Exercise goal:
Once the pictures are set aside, copy the data below exactly as it stands.

Information supplied:
- - - - -
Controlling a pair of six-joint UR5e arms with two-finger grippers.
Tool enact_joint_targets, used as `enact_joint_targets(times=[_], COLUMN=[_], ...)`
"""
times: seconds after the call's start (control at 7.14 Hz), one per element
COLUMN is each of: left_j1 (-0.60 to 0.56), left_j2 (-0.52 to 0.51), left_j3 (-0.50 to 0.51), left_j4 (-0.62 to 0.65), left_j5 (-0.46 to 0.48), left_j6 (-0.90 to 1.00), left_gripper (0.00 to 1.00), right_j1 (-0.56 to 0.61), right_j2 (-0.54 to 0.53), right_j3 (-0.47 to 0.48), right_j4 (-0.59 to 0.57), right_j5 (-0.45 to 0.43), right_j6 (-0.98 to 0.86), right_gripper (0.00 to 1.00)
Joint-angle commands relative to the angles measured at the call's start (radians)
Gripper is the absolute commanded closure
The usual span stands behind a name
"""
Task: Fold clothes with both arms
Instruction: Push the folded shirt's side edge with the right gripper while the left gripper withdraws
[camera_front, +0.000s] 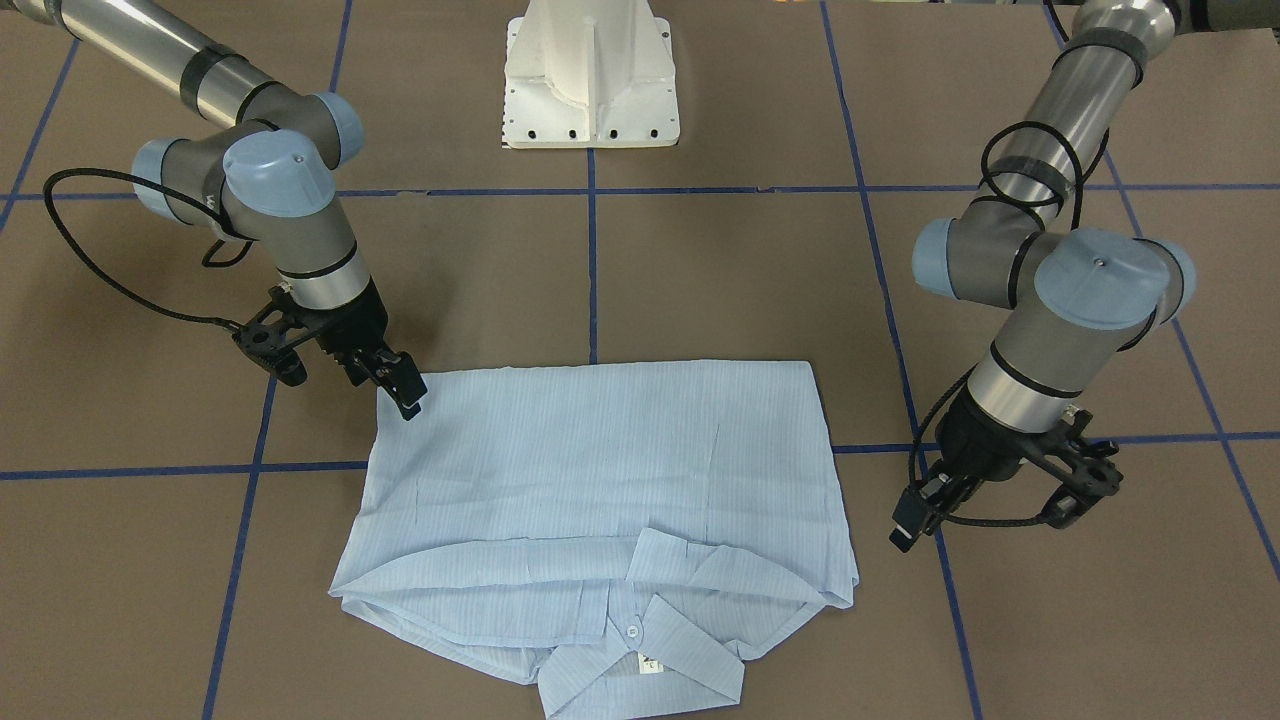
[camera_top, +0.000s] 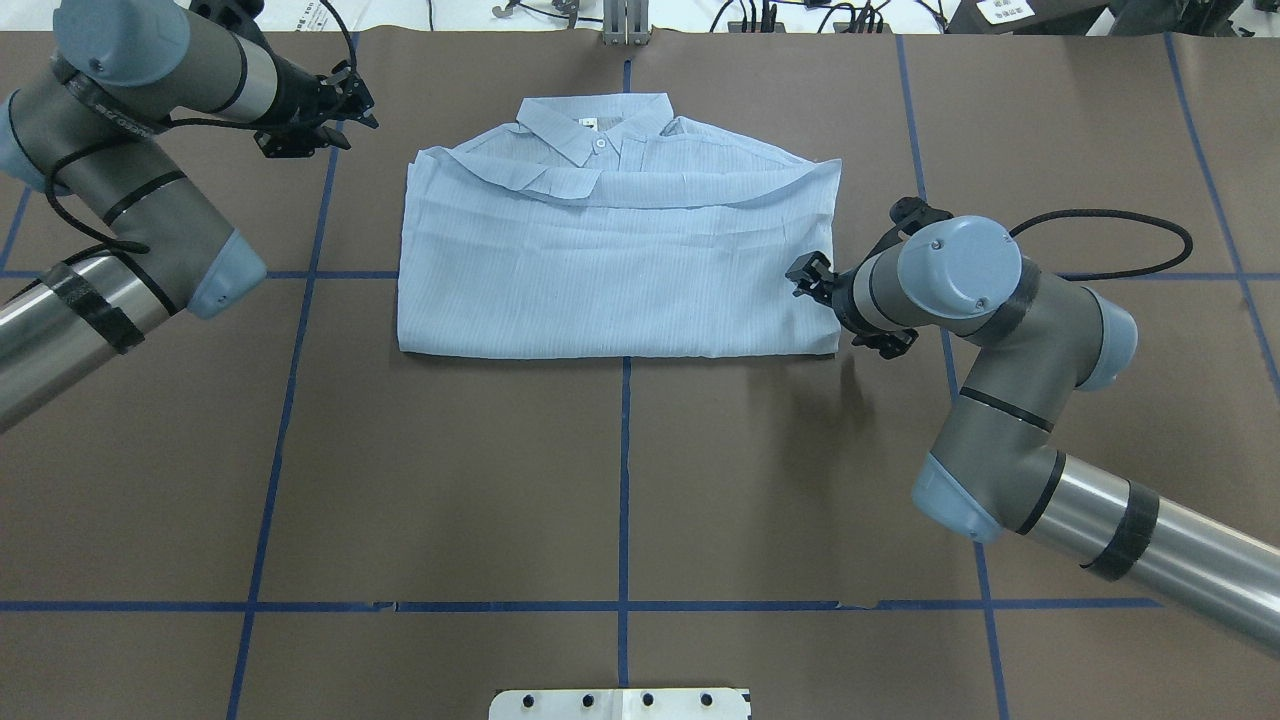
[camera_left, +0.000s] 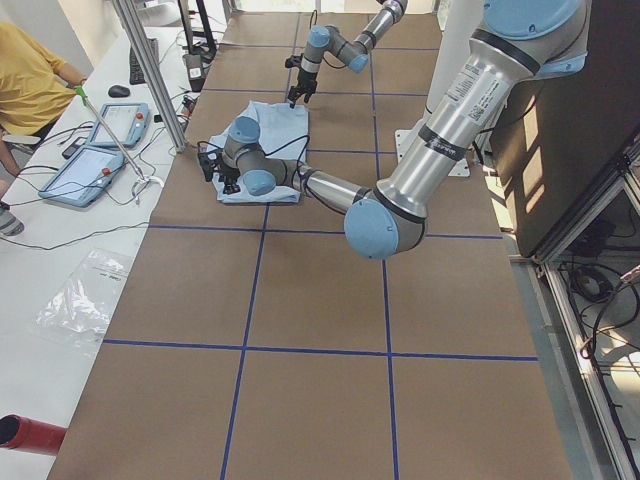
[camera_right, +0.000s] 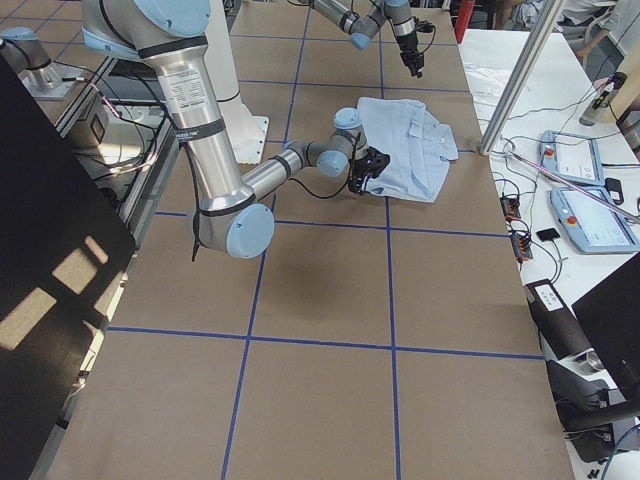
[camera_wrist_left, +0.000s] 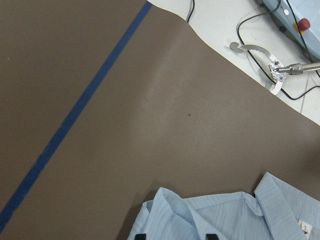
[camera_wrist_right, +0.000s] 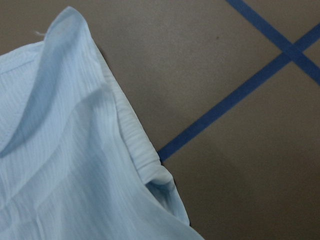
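The light blue shirt (camera_front: 600, 470) lies folded in half on the brown table, collar at the end far from the robot's base (camera_top: 620, 270). My right gripper (camera_front: 405, 395) sits on the shirt's folded corner on my right side (camera_top: 805, 278). In the right wrist view the cloth (camera_wrist_right: 65, 150) rises towards the lens and no fingertip shows, so the gripper appears shut on it. My left gripper (camera_front: 910, 525) hangs beside the collar end, off the cloth (camera_top: 345, 100). In the left wrist view its fingertips (camera_wrist_left: 141, 236) stand apart, just short of the shirt's shoulder (camera_wrist_left: 225, 220).
The white pedestal base (camera_front: 590, 80) stands at the table's robot side. Blue tape lines (camera_top: 625, 480) grid the brown cover. Beyond the far edge is a white bench with tablets (camera_left: 100, 140), cables, a metal pole (camera_right: 520, 70) and a seated person (camera_left: 30, 80).
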Motion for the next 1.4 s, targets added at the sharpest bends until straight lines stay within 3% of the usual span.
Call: enact_joint_targets(times=[0.0, 0.28, 0.7, 0.98, 1.26], left_j1=[-0.003, -0.003, -0.003, 0.002, 0.010], left_j2=[0.006, 0.012, 0.013, 0.010, 0.027], left_j3=[-0.007, -0.007, -0.007, -0.044, -0.174], left_j4=[0.002, 0.002, -0.002, -0.008, 0.004], left_j5=[0.001, 0.001, -0.003, -0.022, -0.185], left_j6=[0.001, 0.001, 0.004, 0.005, -0.018], left_gripper=[0.51, 0.51, 0.53, 0.54, 0.53], right_j1=[-0.012, -0.015, -0.012, -0.048, -0.125], right_j2=[-0.002, 0.001, -0.041, -0.215, -0.340], right_j3=[-0.017, -0.012, 0.072, 0.300, 0.492], right_j4=[-0.001, -0.001, -0.001, -0.028, -0.091], right_j5=[0.002, 0.008, 0.028, 0.081, 0.223], right_j6=[0.005, 0.013, 0.011, 0.036, 0.145], right_gripper=[0.23, 1.00, 1.00, 1.00, 1.00])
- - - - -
Task response:
Controlling a pair of six-joint UR5e arms with two-finger grippers.
Tool enact_joint_targets, used as `enact_joint_targets(times=[_], COLUMN=[_], ...)`
"""
times: seconds after the call's start (control at 7.14 Hz), one per element
COLUMN is each of: left_j1 (-0.60 to 0.56), left_j2 (-0.52 to 0.51), left_j3 (-0.50 to 0.51), left_j4 (-0.62 to 0.65), left_j5 (-0.46 to 0.48), left_j6 (-0.90 to 1.00), left_gripper (0.00 to 1.00), right_j1 (-0.56 to 0.61), right_j2 (-0.54 to 0.53), right_j3 (-0.47 to 0.48), right_j4 (-0.59 to 0.57), right_j5 (-0.45 to 0.43), right_j6 (-0.98 to 0.86), right_gripper (0.00 to 1.00)
Joint-angle commands relative to the angles measured at the call's start (radians)
Gripper is the absolute commanded closure
The usual span stands behind a name
"""
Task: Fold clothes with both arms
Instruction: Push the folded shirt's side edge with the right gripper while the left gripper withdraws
[camera_front, +0.000s] 
[camera_top, +0.000s] 
[camera_left, +0.000s] 
[camera_right, +0.000s] 
[camera_wrist_left, +0.000s] 
[camera_wrist_right, +0.000s] 
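The light blue shirt (camera_front: 600, 470) lies folded in half on the brown table, collar at the end far from the robot's base (camera_top: 620, 270). My right gripper (camera_front: 405, 395) sits on the shirt's folded corner on my right side (camera_top: 805, 278). In the right wrist view the cloth (camera_wrist_right: 65, 150) rises towards the lens and no fingertip shows, so the gripper appears shut on it. My left gripper (camera_front: 910, 525) hangs beside the collar end, off the cloth (camera_top: 345, 100). In the left wrist view its fingertips (camera_wrist_left: 141, 236) stand apart, just short of the shirt's shoulder (camera_wrist_left: 225, 220).
The white pedestal base (camera_front: 590, 80) stands at the table's robot side. Blue tape lines (camera_top: 625, 480) grid the brown cover. Beyond the far edge is a white bench with tablets (camera_left: 100, 140), cables, a metal pole (camera_right: 520, 70) and a seated person (camera_left: 30, 80).
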Motion for the next 1.4 s, targets added at the sharpest bends until straight lines stay within 3% of the usual span.
Call: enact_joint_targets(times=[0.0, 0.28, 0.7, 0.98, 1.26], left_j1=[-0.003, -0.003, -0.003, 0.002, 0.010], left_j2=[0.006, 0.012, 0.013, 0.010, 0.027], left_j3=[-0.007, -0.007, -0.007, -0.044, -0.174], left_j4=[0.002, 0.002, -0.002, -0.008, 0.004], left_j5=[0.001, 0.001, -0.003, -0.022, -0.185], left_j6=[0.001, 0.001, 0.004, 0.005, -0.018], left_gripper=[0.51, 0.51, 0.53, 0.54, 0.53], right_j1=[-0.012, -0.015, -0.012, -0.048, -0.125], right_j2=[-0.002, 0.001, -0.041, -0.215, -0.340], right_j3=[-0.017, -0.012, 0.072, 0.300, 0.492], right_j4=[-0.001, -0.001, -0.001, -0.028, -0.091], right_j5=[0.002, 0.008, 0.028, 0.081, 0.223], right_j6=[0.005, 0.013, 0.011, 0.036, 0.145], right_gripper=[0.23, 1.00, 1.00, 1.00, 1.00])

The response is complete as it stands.